• **Problem requirements**
Search the listing below for the line containing "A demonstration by". From there through the line containing "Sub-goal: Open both", transcribe every line exactly, both ends included.

• **Extracted material**
=-=-=
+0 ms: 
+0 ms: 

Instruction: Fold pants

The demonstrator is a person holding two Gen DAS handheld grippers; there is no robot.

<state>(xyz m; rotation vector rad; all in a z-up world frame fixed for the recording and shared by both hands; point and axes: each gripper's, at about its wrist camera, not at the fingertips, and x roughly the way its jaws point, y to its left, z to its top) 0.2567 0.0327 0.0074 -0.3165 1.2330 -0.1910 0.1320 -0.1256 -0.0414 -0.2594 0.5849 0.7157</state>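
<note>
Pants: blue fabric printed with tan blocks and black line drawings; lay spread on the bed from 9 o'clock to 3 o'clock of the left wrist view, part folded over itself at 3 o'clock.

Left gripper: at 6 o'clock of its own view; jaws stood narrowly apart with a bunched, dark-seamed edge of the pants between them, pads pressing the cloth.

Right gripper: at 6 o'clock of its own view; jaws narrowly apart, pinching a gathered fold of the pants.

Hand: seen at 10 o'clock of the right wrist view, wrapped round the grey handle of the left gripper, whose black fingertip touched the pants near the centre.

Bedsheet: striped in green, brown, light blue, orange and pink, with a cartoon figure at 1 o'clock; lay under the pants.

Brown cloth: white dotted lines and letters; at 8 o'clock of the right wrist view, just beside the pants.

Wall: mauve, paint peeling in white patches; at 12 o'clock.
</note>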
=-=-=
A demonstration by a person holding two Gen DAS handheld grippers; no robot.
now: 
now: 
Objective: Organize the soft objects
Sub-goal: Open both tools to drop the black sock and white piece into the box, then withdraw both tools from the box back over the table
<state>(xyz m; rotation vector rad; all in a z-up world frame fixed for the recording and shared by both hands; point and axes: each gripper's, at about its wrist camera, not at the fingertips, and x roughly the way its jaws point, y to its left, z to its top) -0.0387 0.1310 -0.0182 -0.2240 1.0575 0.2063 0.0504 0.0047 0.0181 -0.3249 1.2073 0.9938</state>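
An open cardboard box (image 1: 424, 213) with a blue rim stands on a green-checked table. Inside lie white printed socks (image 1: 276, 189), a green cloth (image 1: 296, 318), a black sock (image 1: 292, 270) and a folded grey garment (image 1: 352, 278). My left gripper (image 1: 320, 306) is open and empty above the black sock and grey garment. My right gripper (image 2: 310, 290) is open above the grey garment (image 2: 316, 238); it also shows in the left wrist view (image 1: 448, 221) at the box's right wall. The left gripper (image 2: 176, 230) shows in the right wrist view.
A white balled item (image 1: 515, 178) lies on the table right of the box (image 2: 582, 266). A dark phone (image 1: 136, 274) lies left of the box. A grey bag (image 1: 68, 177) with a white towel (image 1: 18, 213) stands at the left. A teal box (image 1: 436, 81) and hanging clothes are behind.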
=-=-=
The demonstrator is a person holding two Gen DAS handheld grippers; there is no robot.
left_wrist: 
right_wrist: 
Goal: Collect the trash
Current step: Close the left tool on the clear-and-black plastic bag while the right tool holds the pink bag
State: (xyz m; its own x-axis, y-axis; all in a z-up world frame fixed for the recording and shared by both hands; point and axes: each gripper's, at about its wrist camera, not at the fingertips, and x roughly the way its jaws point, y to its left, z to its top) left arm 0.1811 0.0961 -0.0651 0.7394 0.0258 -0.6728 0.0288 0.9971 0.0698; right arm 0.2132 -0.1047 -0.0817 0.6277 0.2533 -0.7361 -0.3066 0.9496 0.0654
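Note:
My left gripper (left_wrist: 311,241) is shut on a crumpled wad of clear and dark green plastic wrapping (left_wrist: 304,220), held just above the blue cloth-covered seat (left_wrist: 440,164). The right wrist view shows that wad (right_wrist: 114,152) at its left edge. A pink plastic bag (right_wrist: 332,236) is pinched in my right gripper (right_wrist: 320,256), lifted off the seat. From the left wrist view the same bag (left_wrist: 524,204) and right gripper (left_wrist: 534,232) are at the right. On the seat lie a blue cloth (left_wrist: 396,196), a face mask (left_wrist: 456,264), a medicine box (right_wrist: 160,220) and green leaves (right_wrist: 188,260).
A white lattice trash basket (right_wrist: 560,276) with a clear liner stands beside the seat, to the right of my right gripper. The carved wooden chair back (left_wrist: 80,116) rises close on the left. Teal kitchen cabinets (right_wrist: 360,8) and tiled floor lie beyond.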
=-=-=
• **Written response**
A demonstration by a person holding two Gen DAS handheld grippers; no robot.
now: 
now: 
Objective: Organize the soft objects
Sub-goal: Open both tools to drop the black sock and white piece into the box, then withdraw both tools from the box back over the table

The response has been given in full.